INGOMIKE appears to make a black and white claim that mitigation has no affect on spread. Do you agree with his position?
You are NOT stating my position as clearly expressed, you conveniently left out the "open society" in my point. Mitigation works in small situations, generally for shorter time periods like an operating room for a surgery, less so at a more exposed nursing home but some gains can be made, but is very impotent in open society, and the efforts are making things worse on several fronts.
Fronts many here never acknowledge...
What % of people transmitting Covid are showing signs of illness?
It seems that all too often when people respond to a post they tend to distort what the original post actually said so they can make an argument about a point that was not even brought up.
Then the original poster has to say "I didn't say that."
This must be human nature because it happens over and over. No, I don't see it changing but it is pretty counterproductive.
I agree, but I'm not sure it's always intentional. I think people interpret some assumption that isn't there.
There are multiple categories for consideration:
1. Symptomatic, Contagious, Transmits
2. Symptomatic, Contagious, Doesn't Transmit
3. Symptomatic, Not Contagious, Doesn't Transmit
4. Pre-Symptomatic, Contagious, Transmits
5. Pre-Symptomatic, Contagious, Doesn't Transmit
6. Pre-Symptomatic, Not Contagious, Doesn't Transmit
7. Asymptomatic, Contagious, Transmits
8. Asymptomatic, Contagious, Doesn't Transmit
9. Asymptomatic, Not Contagious, Doesn't Transmit
Your question comes from the subset 1, 4, 7 - and further, within that subset, 4 and 7. I'm not sure we know the answer to that question. Subset 2, 5, 8 has some chance of moving into subset 1, 4, 7 - though, again, I'm not sure we know the answer to how many that might be, either.
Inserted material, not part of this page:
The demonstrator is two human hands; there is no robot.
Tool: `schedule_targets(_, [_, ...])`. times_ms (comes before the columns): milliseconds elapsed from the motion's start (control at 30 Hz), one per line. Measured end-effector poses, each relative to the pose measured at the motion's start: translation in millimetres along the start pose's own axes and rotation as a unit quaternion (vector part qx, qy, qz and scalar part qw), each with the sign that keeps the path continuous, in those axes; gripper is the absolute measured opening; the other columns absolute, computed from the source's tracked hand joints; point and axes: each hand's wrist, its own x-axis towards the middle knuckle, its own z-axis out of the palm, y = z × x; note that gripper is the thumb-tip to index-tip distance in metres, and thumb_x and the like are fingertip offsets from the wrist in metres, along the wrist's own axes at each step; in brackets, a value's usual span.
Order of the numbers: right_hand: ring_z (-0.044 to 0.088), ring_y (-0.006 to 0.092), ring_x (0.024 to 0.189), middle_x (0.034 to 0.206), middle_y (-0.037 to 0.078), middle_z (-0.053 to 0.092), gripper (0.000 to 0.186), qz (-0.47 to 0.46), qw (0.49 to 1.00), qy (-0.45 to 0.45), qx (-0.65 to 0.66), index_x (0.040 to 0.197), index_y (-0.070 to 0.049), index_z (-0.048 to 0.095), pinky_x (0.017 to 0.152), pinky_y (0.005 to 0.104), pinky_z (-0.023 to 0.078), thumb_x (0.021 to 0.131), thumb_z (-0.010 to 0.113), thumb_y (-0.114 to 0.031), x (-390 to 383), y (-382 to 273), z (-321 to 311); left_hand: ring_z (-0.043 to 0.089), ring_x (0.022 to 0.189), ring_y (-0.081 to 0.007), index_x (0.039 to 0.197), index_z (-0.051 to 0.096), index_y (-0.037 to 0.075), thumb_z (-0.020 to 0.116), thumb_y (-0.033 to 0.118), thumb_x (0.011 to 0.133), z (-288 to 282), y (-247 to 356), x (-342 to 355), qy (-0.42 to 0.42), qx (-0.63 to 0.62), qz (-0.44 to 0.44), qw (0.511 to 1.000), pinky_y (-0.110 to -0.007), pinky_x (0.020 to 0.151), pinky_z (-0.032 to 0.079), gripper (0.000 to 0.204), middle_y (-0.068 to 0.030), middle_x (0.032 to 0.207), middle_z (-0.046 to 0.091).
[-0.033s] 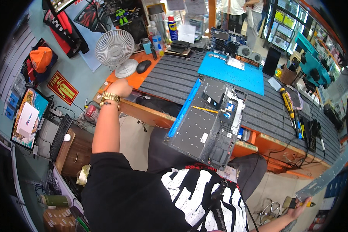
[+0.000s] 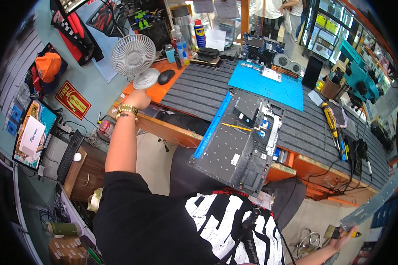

More importantly, the real question is whether that subset should be the basis for public policy that affects everyone.
For subset 1 - 3, I think we are all in agreement that Symptomatic people should self-isolate (i.e. if you're sick, stay home). For subset 6 and 9, they pose no risk. So, we're left with 4, 5, 7, and 8.
For the subset 5 and 8, social distancing is more than enough. Heck, anything short of *ahem* intimate and/or sustained contact is enough. (This is the group that is contagious, but with insufficient viral load to be likely to transmit under normal circumstances.) Subset 4 might eventually become subset 1 - 3. Subset 7 will not. There is some likelihood of detection for subset 4.
So the real question becomes: how many might be in subset 7? And is it reasonable to set public policy that affects everyone, based on that subset?
Just what is the reality difference between asymptomatic and pre-symptomatic?
And does this so-called difference matter?